8. A non-transitory machine-readable medium comprising a plurality of machine-readable instructions which, when executed by one or more processors, are adapted to cause the one or more processors to perform a method comprising:

receiving, via an input interface, a time series dataset that includes datapoints at a plurality of timestamps in an observed space;

providing a first state-space model of a dynamical system underlying the time series dataset, wherein the first state-space model includes a first non-parametric transition function for generating one or more latent variables of a latent space for the time series dataset;

determining, using a neural network system based on the first state-space model, one or more estimated latent variables; and

providing, using the neural network system, a first prediction result for the time series dataset based on the estimated latent variables.

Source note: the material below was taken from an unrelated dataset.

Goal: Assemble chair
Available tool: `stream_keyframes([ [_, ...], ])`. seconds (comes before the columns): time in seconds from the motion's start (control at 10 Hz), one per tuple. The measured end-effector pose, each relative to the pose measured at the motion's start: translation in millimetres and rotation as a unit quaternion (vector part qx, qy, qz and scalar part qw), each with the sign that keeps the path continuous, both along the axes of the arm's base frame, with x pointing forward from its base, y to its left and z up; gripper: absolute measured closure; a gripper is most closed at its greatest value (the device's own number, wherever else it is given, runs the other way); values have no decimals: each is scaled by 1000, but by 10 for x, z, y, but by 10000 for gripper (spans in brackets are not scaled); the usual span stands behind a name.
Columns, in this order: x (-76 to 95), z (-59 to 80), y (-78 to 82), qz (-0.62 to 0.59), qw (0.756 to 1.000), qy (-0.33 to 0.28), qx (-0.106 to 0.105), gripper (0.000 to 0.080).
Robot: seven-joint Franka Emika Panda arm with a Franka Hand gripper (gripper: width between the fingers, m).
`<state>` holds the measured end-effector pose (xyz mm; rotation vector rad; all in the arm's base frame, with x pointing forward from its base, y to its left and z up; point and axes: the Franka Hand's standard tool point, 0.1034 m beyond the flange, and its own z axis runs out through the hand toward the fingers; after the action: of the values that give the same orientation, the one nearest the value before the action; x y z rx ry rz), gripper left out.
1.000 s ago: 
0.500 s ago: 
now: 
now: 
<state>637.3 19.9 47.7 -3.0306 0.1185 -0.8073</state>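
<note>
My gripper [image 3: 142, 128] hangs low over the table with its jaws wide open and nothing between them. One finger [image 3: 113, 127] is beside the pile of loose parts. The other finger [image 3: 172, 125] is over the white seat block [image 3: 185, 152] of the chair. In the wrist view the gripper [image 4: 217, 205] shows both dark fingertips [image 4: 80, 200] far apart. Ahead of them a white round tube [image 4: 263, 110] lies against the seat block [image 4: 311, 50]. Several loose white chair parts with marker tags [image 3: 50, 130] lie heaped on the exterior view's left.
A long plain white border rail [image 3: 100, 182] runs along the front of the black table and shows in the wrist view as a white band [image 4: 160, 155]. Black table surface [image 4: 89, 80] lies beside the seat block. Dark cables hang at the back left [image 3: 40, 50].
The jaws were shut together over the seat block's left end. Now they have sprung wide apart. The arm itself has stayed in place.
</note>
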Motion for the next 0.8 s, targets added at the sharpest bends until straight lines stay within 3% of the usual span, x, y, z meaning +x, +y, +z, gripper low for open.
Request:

9. The non-transitory machine-readable medium of claim 8, wherein each of the latent variables is identifiable from a corresponding observed data.

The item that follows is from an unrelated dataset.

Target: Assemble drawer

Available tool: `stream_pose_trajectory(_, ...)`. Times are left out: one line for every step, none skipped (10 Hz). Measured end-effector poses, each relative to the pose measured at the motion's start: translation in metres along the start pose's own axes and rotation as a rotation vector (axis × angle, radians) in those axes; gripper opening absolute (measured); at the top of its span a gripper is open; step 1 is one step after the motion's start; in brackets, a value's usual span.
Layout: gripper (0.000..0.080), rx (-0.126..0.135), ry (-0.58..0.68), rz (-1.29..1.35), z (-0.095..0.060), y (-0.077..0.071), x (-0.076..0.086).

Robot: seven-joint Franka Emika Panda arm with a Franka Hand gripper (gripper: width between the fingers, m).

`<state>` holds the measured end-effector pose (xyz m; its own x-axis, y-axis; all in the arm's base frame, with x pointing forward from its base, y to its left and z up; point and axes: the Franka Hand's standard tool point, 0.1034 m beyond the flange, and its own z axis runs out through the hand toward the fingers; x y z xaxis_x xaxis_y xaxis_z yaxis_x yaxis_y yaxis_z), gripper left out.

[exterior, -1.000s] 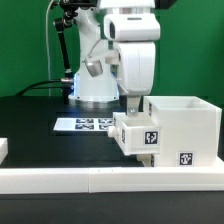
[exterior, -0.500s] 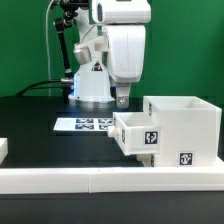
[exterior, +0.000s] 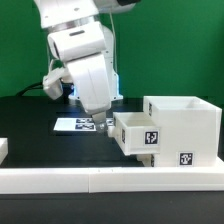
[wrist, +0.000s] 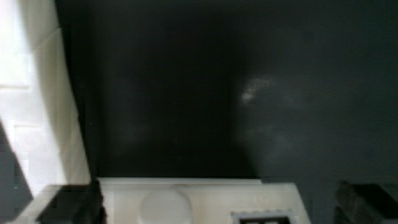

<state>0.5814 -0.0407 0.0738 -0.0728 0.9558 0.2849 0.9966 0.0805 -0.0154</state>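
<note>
The white drawer casing [exterior: 185, 128] stands at the exterior view's right, with a tag on its front. A smaller white open-topped box [exterior: 137, 133] with a tag sits partly inside the casing and sticks out toward the left. My gripper [exterior: 104, 123] hangs low just left of that box, above the marker board [exterior: 78, 124], open and empty. In the wrist view the gripper [wrist: 217, 200] shows two dark fingers [wrist: 71, 203] far apart. A white surface [wrist: 196, 198] with a tag's edge lies between them; I cannot tell which part it is.
A low white rail [exterior: 100, 178] runs along the table's front edge and shows in the wrist view [wrist: 45, 110]. A white piece [exterior: 3, 149] is cut off at the exterior view's far left. The robot base [exterior: 80, 92] stands behind the marker board.
The arm has swung from above the small box toward the exterior view's left and dropped lower over the marker board. The small box and casing have stayed in place.
</note>
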Motion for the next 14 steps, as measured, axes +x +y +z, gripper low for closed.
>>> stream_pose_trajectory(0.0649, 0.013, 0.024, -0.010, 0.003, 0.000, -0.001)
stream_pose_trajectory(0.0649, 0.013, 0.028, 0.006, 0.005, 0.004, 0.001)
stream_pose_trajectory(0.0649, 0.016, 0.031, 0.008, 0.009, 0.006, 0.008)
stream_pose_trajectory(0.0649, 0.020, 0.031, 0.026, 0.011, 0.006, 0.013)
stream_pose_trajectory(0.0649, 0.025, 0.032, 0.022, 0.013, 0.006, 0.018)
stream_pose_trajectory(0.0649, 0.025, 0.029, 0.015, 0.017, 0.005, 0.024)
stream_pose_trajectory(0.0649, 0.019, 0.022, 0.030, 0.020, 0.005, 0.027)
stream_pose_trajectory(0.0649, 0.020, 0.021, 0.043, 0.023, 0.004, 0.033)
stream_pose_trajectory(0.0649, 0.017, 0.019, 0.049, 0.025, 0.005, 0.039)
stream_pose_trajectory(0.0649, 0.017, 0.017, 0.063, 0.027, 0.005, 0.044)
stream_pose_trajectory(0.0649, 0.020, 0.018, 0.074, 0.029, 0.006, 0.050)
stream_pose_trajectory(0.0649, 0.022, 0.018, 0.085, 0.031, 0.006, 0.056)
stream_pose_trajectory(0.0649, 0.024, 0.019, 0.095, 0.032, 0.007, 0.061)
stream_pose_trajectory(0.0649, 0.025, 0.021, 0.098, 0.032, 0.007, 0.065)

10. The non-transitory machine-readable medium of claim 8, wherein the first nonparametric transition function has a first input including the one or more parent time-lagged variables of the latent factor and a second input including a first noise.

11. The non-transitory machine-readable medium of claim 10, wherein the first nonparametric transition function has a third input including one or more time-varying change factors.

12. The non-transitory machine-readable medium of claim 11, wherein the one or more time-varying change factors are associated with a second nonparametric transition function.

13. The non-transitory machine-readable medium of claim 12, wherein the second nonparametric transition function has an input including a second noise, and

wherein the first noise and the second noise are mutually independent.

14. The non-transitory machine-readable medium of claim 8, wherein the neural network system includes:

an encoder configured to determine the one or more estimated latent variables;

an auxiliary predictor configured to generate a first latent-space prediction result based on the one or more estimated latent variables; and

a decoder configured to transform the first latent-space prediction result to the first prediction result in the observed space.

15. A system, comprising:

a non-transitory memory; and

one or more hardware processors coupled to the non-transitory memory and configured to read instructions from the non-transitory memory to cause the system to perform a method comprising: receiving, via an input interface, a time series dataset that includes datapoints at a plurality of timestamps in an observed space; providing a first state-space model of a dynamical system underlying the time series dataset, wherein the first state-space model includes a first non-parametric transition function for generating one or more latent variables of a latent space for the time series dataset; determining, using a neural network system based on the first state-space model, one or more estimated latent variables; and providing, using the neural network system, a first prediction result for the time series dataset based on the estimated latent variables.

16. The system of claim 15, wherein each of the latent variables is identifiable from a corresponding observed data.

17. The system of claim 15, wherein the first nonparametric transition function has a first input including the one or more parent time-lagged variables of the latent factor and a second input including a first noise.

18. The system of claim 17, wherein the first nonparametric transition function has a third input including one or more time-varying change factors.

19. The system of claim 18, wherein the one or more time-varying change factors are associated with a second nonparametric transition function.

20. The system of claim 19, wherein the second nonparametric transition function has an input including a second noise, and

wherein the first noise and the second noise are mutually independent.